(Updated: 2006.09.29 03:37:18 AM)
| |
What is LevenshteinAlgorithm?
* ------------------------------------------------------------------------
* Levenshtein.prg
* ------------------------------------------------------------------------
** < summary>
** A base class for fancier techniques using levenshtein edit distance
** algorithm.
** < /summary>
define class FuzzyMatch as custom
** < summary>
** Computes the edit distance between two strings
** using the Levenshtein algorithm. The edit distance is how many
** changes need to be made to make them identical. The edit distance
** for identical strings is 0.0, the edit distance for completely
** different strings depends on what letters need to change or
** be added in order to make them the same.
** < /summary>
function EditDistance ( ;
sSource as string, ;
sTarget as string ) as decimal
local ;
iLenSource as integer, ;
iLenTarget as integer, ;
iRow as integer, ;
iCol as integer
iLenSource = len( sSource )
iLenTarget = len( sTarget )
if iLenSource == 0.0
return iLenTarget
endif
if iLenTarget == 0.0
return iLenSource
endif
dimension Levenshtein( iLenTarget+1, iLenSource+1 )
for iRow = 1 to iLenTarget + 1
Levenshtein[iRow,1] = iRow -1
endfor
for iCol = 1 to iLenSource + 1
Levenshtein[1,iCol] = iCol -1
endfor
for iCol = 2 to iLenSource + 1
for iRow = 2 to iLenTarget + 1
local ;
dCost as decimal, ;
cColChar as string, ;
cRowChar as string
dCost = 0.0
cColChar = substr( sSource, iCol-1, 1 )
cRowChar = substr( sTarget, iRow-1, 1 )
if cColChar != cRowChar
dCost = 1.0
endif
Levenshtein[iRow,iCol] = ;
min( ;
Levenshtein[iRow-1,iCol] + 1, ;
Levenshtein[iRow,iCol-1] + 1, ;
Levenshtein[iRow-1,iCol-1] + dCost )
endfor
endfor
return Levenshtein[iLenTarget+1,iLenSource+1]
endfunc
** < summary>
** Compares two strings and returns the % match using
** the EditDistance function.
** < /summary>
function PercentMatch( ;
sSource as string, ;
sTarget as string ) as decimal
local ;
iLenSource as integer, ;
iLenTarget as integer, ;
dResult as decimal, ;
dEditDistance as decimal
iLenSource = len( sSource )
iLenTarget = len( sTarget )
if iLenSource + iLenTarget == 0
return 0.0
else
dEditDistance = this.EditDistance( sSource, sTarget)

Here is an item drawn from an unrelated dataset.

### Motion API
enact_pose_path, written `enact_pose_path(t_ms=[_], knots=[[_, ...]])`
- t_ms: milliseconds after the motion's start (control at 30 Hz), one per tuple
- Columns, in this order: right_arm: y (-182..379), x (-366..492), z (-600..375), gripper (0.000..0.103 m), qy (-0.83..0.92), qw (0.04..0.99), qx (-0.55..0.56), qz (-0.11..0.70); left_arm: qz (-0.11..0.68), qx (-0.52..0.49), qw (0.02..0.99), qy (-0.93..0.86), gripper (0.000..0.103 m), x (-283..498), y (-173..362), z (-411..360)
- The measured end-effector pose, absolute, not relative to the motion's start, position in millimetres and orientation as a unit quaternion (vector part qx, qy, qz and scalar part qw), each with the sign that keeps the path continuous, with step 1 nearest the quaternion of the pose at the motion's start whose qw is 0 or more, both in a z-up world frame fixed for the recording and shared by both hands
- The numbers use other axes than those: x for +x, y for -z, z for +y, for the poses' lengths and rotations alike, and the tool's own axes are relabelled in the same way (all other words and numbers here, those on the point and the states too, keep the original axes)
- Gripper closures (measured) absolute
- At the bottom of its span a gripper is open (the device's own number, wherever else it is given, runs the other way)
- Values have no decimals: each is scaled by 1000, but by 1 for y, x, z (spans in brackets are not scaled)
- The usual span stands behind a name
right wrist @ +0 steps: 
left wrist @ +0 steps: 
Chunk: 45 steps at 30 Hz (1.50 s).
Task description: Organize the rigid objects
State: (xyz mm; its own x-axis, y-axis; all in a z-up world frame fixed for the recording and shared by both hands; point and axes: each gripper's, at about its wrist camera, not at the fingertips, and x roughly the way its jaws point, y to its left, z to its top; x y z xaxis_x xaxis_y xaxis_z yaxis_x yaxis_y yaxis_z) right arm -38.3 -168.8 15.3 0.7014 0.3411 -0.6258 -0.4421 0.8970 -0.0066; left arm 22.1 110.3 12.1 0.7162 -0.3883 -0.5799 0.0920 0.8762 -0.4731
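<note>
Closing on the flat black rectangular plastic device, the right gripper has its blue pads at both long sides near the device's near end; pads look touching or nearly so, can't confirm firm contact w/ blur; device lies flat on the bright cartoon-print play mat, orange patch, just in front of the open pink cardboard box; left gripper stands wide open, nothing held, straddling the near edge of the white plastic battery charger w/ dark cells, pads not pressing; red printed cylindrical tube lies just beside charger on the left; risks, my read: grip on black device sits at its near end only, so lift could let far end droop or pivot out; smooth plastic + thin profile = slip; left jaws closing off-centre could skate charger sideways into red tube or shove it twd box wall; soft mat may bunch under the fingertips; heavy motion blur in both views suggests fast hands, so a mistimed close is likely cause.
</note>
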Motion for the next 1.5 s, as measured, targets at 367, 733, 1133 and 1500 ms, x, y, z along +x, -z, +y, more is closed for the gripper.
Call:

dResult = (1.0-(dEditDistance/max(iLenSource,iLenTarget))) * 100.0
return dResult
endif
endfunc
enddefine
** < summary>
** This class builds on FuzzyMatch to provide a nifty logic
** to come up with weighted % match between human names. So, if you
** want to search for a certain percentage match as a filter
** of some result set based on a given name as an input, you'd
** create a FuzzyName with those inputs, then compare to your
** result set by calling the FuzzyMatch.PercentMatchTo( fname,
** mname, lname, gen ) method.
** < code>
** oFuzzyName = createobject("FuzzyName", "Robert", "B.", "Calco", "")
** *
** ? oFuzzyName.PercentMatchTo(sFirstName,sMiddleName,sLastname,sGeneration )
** ? oFuzzyName.IsWeakMatchTo(sFirstName,sMiddleName,sLastname,sGeneration )
** ? oFuzzyName.IsStrongMatchTo(sFirstName,sMiddleName,sLastname,sGeneration )
** *
** < /code>
** It also lets you set your own weight (defaults: 20%,20%,50%,10%, respectively).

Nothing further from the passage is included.